Roger Wright wrote: Even if I make this tedious calculation for all the possible draw/hit combinations and orders, how do I determine the total probability of any particular number of hits in all the different orders in which they may occur? That's where I get stumped!
That smells like Permutations and Combinations - in fact, I'd be surprised if this was not exactly what you were looking for: Permuations[^] and Combinations[^].
I believe you want Combinations, as (forgive me if I'm wrong) I don't remember the order of numbers mattering in Keno.
|
|
|
|
|
Excellent links, and I will look at them closely. But in the meantime, take a look at Luc's answer. It's quite a nice approach to the problem!
Will Rogers never met me.
|
|
|
|
|
Hi Roger,
the easiest way to tackle this is by reversing the chronology:
assume there are 80 numbers (1 to 80). Now let them first pick 20 "good" numbers out of those 80; it could be they pick numbers 1 to 20, and leave 60 "bad" numbers numbered 21 to 80; or any other combination, it does not really matter.

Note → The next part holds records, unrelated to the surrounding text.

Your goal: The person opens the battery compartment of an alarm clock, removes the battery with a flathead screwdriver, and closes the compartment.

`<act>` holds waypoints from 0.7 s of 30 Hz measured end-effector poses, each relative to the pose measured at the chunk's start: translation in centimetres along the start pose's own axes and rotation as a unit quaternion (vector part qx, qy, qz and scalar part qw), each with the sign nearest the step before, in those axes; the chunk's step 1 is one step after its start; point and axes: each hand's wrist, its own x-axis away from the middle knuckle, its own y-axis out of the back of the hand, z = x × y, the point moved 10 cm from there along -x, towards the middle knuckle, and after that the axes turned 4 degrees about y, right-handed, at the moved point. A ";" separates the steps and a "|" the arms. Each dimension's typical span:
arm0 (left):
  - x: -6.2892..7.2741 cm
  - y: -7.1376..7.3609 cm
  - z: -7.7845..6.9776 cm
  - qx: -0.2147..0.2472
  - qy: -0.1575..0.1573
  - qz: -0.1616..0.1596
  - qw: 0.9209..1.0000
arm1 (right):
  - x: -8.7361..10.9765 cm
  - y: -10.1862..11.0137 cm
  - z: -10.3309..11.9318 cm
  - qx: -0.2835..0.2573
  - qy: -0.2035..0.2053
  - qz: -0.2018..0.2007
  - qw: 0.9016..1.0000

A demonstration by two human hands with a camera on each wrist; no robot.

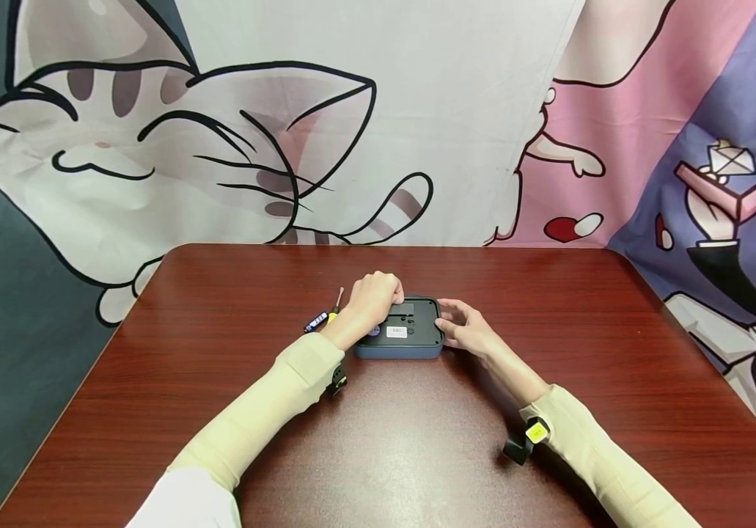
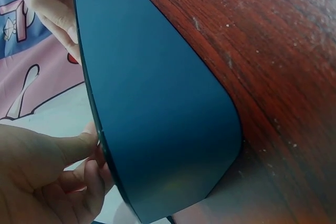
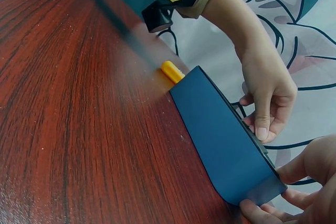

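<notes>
A blue box-shaped device (image 1: 399, 353) lies on the table with its black back panel (image 1: 422, 336) facing up. The panel carries a white barcode label and small holes. My left hand (image 1: 372, 299) reaches over the panel, thumb and curled fingers pinching at a small grey cover (image 1: 402, 309) there. In the right wrist view, the left thumb (image 3: 262, 124) meets a dark piece standing slightly proud of the panel's edge. My right hand (image 1: 468, 330) grips the device's right end, thumb on the top edge and fingers along the side. The left wrist view shows the blue side wall (image 2: 157, 93) close up.
Left of the device lie a screwdriver (image 1: 334, 316) with a yellow handle and a dark blue stick-shaped item (image 1: 315, 321) with white marks. The brown wooden table (image 1: 219, 352) ends at a printed cloth backdrop (image 1: 457, 147). Each wrist wears a black camera.
</notes>
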 end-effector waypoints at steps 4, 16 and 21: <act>0.1 -0.1 0.0 -0.001 0.002 0.006 1.000 | 0.0 -0.1 0.0 -0.003 0.000 0.002 1.000; 0.0 -0.2 -0.1 -0.017 -0.003 0.001 1.000 | 0.0 0.0 0.1 0.001 0.003 -0.001 1.000; -0.1 -0.3 0.0 -0.017 -0.005 0.000 1.000 | 0.1 0.0 0.1 0.000 0.005 0.001 1.000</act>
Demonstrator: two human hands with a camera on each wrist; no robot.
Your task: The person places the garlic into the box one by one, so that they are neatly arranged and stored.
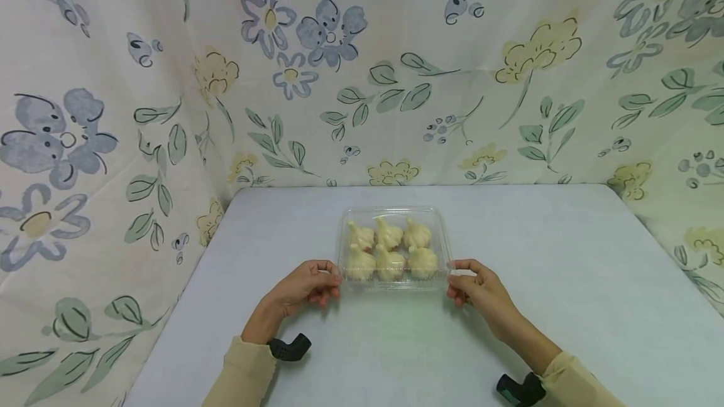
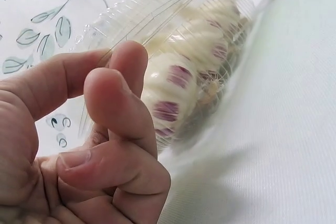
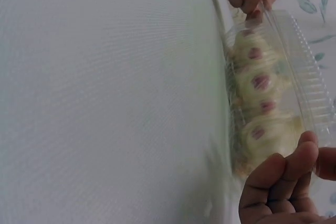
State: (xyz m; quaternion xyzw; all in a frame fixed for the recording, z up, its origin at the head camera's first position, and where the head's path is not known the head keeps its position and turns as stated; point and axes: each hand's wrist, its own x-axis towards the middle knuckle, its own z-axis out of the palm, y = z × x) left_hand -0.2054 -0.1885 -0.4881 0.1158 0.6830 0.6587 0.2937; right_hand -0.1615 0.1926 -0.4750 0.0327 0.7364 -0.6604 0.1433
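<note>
A clear plastic clamshell container (image 1: 390, 285) stands on the white table, its lid over several garlic bulbs (image 1: 390, 264) in two rows. My left hand (image 1: 308, 286) pinches the rim at its near left corner between thumb and fingers. At the near right corner, my right hand (image 1: 481, 291) pinches the rim in the same way. Close up in the left wrist view, the left hand (image 2: 115, 129) is at the rim, with purple-marked bulbs (image 2: 168, 90) behind the plastic. The right wrist view has the right hand (image 3: 286, 184) at the container's (image 3: 310, 77) near end.
The white table (image 1: 271, 218) reaches out on both sides of the container. Floral fabric (image 1: 396, 112) hangs behind the table and along its sides. A black wrist device (image 1: 290, 347) sits at the left sleeve, another black device (image 1: 520, 389) at the right.
</note>
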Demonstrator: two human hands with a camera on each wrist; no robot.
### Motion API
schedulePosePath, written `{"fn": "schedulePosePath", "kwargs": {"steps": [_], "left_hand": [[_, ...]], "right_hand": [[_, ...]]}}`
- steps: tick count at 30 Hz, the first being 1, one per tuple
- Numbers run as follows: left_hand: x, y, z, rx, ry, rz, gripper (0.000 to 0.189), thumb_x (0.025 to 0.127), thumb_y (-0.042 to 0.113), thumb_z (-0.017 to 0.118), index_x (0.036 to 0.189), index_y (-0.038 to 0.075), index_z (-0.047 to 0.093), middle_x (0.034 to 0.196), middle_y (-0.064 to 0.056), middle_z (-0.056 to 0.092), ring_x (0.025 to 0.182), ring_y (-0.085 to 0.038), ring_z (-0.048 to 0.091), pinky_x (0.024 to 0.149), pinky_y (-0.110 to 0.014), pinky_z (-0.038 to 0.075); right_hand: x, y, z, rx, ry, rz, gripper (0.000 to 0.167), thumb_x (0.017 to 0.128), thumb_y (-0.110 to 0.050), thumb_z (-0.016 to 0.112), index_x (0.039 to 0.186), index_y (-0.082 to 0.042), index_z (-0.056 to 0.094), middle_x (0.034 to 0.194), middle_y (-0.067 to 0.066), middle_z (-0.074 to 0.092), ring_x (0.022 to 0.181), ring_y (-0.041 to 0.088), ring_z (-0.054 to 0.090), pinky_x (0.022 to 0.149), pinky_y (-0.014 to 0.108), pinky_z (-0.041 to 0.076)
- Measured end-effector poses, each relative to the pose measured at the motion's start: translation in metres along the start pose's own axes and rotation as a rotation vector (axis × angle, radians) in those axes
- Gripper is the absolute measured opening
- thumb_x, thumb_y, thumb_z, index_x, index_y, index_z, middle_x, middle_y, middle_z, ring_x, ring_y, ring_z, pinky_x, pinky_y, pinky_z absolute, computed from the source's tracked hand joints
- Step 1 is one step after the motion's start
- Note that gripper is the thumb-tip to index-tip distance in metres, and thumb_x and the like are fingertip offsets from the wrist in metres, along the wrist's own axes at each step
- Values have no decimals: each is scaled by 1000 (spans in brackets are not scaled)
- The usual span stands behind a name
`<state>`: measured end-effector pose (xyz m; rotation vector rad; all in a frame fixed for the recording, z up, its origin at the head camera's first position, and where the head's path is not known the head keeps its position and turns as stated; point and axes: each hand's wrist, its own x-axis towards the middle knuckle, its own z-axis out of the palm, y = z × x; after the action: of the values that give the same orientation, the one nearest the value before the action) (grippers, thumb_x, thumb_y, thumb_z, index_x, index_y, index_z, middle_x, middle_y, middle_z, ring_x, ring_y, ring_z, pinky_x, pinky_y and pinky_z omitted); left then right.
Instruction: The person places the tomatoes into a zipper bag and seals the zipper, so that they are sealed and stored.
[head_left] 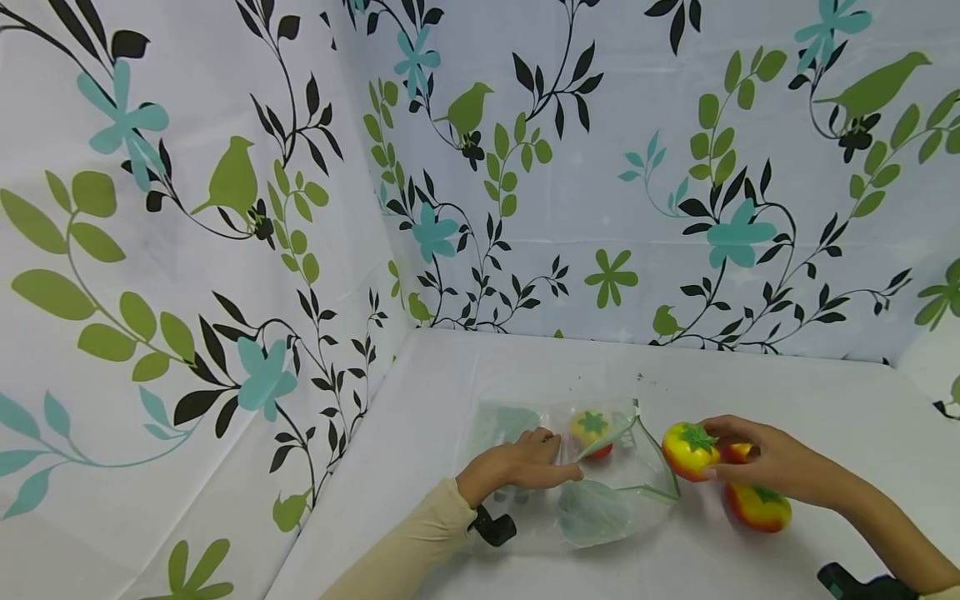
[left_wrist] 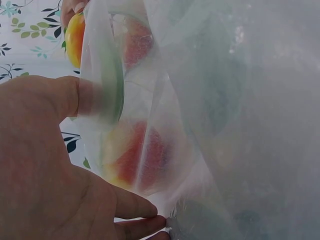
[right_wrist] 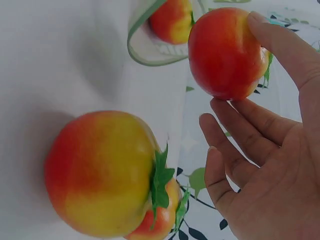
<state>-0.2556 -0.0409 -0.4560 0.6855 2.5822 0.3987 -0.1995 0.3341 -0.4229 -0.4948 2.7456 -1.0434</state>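
Observation:
A clear zip bag point(head_left: 517, 508) with pale green patches lies on the table, its green-edged mouth gaping to the right. Inside it is a red-and-yellow toy tomato point(head_left: 592, 427) with a green leafy top. My left hand point(head_left: 521, 462) holds the bag near its mouth; in the left wrist view the thumb shows through the film. Just right of the mouth, my right hand point(head_left: 780, 462) pinches a second tomato point(right_wrist: 227, 52) between thumb and fingertips. Under and behind that hand rest another tomato point(right_wrist: 102, 172) and a further one point(right_wrist: 155, 220), partly hidden behind it.
The white table point(head_left: 442, 375) meets a patterned cloth wall point(head_left: 585, 208) at the back and another cloth wall point(head_left: 187, 333) on the left. A dark strap piece point(head_left: 492, 527) is on the left wrist, and a similar one point(head_left: 862, 583) on the right.

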Motion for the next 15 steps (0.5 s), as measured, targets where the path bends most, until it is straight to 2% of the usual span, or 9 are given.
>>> {"fn": "schedulePosePath", "kwargs": {"steps": [4, 9, 13, 15], "left_hand": [[1, 0, 0, 0, 0, -3, 92, 95, 73, 43, 164, 13, 36, 169, -3, 31, 155, -23, 32, 120, -51, 37], [1, 0, 0, 4, 5, -4, 92, 94, 73, 43, 164, 13, 37, 169, -3, 31, 154, -24, 33, 119, -51, 37], [1, 0, 0, 8, 7, 2, 92, 94, 74, 43, 163, 12, 38, 168, -4, 32, 154, -24, 33, 119, -51, 38], [1, 0, 1, 13, 10, 7, 92, 94, 74, 43, 163, 12, 39, 168, -5, 34, 154, -25, 34, 119, -51, 38]], "right_hand": [[3, -3, 6, -9, -10, -18, 65, 91, -36, 79, 143, -4, 57, 136, 21, 64, 120, 37, 63, 89, 61, 58], [7, -5, 14, -33, -9, -37, 64, 91, -37, 81, 142, -6, 59, 134, 14, 66, 115, 28, 64, 86, 46, 61], [10, -7, 20, -54, -7, -52, 62, 90, -39, 81, 140, -9, 61, 131, 9, 68, 112, 26, 65, 85, 45, 57], [11, -9, 22, -76, 0, -59, 61, 90, -42, 81, 139, -12, 63, 130, 6, 69, 110, 25, 66, 84, 40, 54]]}}
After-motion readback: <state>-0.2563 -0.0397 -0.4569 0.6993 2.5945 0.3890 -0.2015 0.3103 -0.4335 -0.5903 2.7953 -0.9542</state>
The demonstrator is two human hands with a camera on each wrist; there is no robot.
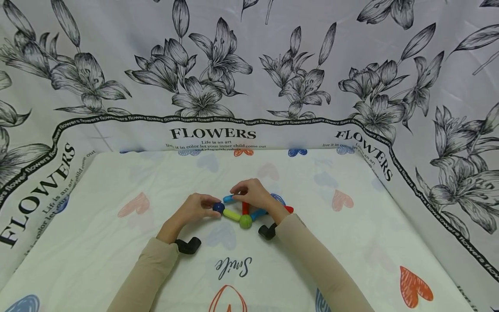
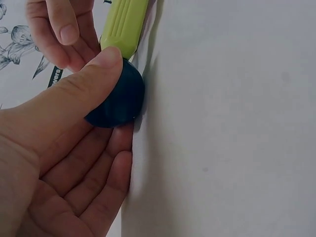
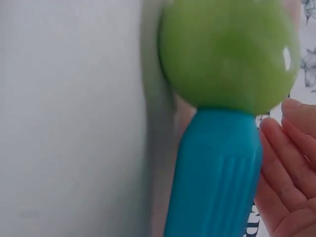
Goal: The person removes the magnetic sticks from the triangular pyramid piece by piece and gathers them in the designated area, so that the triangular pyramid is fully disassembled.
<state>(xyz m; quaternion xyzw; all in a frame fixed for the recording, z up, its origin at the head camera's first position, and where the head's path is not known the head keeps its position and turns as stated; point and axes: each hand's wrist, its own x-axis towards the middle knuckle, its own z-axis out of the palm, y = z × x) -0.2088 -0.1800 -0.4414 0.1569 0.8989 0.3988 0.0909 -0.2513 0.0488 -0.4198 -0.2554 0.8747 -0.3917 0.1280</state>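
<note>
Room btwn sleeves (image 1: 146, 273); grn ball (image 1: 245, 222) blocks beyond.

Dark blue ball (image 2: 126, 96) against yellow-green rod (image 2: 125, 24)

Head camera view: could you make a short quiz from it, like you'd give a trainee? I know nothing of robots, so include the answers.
1. True or false: the ribbed yellow-green plastic rod runs from the glossy dark blue ball to the shiny green ball.

2. Which thing does the person's left hand hold?
A) the green ball
B) the dark blue ball
C) the straight red rod

3. Fill in: the dark script word on the white, heart-printed cloth reads ____.

Key: 1. True. 2. B. 3. Smile.
</note>
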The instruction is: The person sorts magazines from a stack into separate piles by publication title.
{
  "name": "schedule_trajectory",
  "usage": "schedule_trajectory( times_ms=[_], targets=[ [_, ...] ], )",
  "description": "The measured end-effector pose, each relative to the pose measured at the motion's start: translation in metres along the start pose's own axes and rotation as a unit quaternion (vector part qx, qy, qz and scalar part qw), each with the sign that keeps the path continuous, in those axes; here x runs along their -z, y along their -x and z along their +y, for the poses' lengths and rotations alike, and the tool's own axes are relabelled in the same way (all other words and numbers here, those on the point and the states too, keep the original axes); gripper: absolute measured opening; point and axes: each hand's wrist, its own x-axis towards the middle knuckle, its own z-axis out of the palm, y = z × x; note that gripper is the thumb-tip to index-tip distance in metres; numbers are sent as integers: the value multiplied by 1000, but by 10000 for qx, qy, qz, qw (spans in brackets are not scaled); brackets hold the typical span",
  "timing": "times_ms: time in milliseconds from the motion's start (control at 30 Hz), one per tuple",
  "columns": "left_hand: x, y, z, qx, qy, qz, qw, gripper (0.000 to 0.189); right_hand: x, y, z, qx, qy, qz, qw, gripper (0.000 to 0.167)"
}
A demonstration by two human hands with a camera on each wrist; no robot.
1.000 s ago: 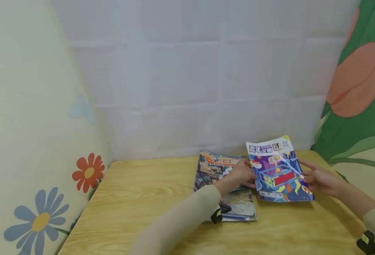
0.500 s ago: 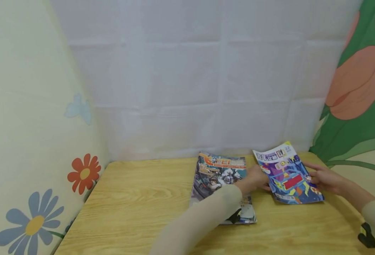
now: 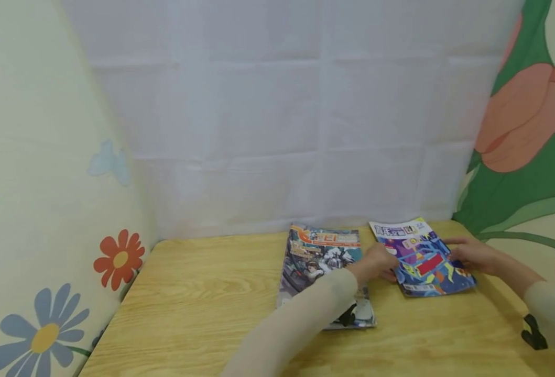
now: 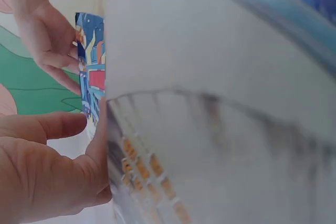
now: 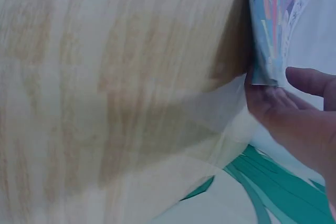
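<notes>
A magazine with a purple and blue cover (image 3: 428, 262) lies low over the right part of the table, between my two hands. At its left edge my left hand (image 3: 378, 260) holds it, thumb on the cover side in the left wrist view. My right hand (image 3: 477, 256) grips the opposite edge; in the right wrist view its fingers (image 5: 268, 100) reach under the magazine's border, with the thumb above. Just left of it rests a stack of magazines, the top one dark with an orange title (image 3: 324, 254). My left forearm covers part of that stack.
The wooden table (image 3: 202, 298) ends at a white cloth backdrop (image 3: 249, 131) behind the magazines. Painted walls stand on both sides, with flowers (image 3: 119, 259) on the left and a large tulip (image 3: 524, 118) on the right.
The purple and blue magazine has come down from a raised, tilted pose to nearly flat, slightly right of the stack. My left hand moved right with it, uncovering more of the stack's top cover.
</notes>
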Motion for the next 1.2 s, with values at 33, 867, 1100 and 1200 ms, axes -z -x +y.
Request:
schedule_trajectory(
  times_ms=[33, 867, 1100, 1200],
  targets=[
    [2, 0, 1, 27, -62, 3, 10000, 16, 0, -2, -3, -48, 150, 67, 9999, 72],
    [94, 48, 6, -1459, -1159, -711, 9799, 56, -89, 20, -79, 1321, 980, 209, 9862, 49],
    [136, 74, 1, -1857, -1355, -484, 9720, 55, -129, 17, -97, 1706, 940, 251, 9805, 45],
    [149, 81, -6, -1927, -1325, -456, 9712, 53, -141, 18, -99, 1783, 979, 443, 9781, 43]
  ],
)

Then you pick N arbitrary numbers out of the range 1-80, each of them obviously has probability 20/80 or 1/4 of being good and 60/80 or 3/4 of being bad.
What you pick is represented by the expression (g+b)^N with g=1/4, b=3/4, and N the number of numbers you pick.
The expression equals 1 because g+b=1; however expanding the power series (using binomial coefficients), you get separate terms each representing a specific number G of good picks and B bad picks.
The probability that corresponds with a specific value of G and B equals COMB(G,N)*(g^G)*(b^B)
where COMB(G,N)=N!/G!/(N-G)!
Note: COMB is symmetric, i.e. COMB(G,N) = COMB(B,N)
As an example:
we continue with g=1/4, b=3/4
assume you pick 2, hence N=2
three possible outcomes:
2 good, 0 bad; hence G=2, B=0; probability = COMB(2,2)*(0.25^2)*(0.75^0) = 1 * 1/16 * 1 = 1/16
1 good, 1 bad: G=1, B=1; prob= COMB(1,2)*(0.25^1)*(0.75^1) = 2 * 1/4 * 3/4 = 6/16
0 good, 2 bad: G=0, B=2; prob= COMB(0,2)*(0.25^0)*(0.75^2) = 1 * 1 * 9/16 = 9/16
check: the sum of all three is 16/16 or 1.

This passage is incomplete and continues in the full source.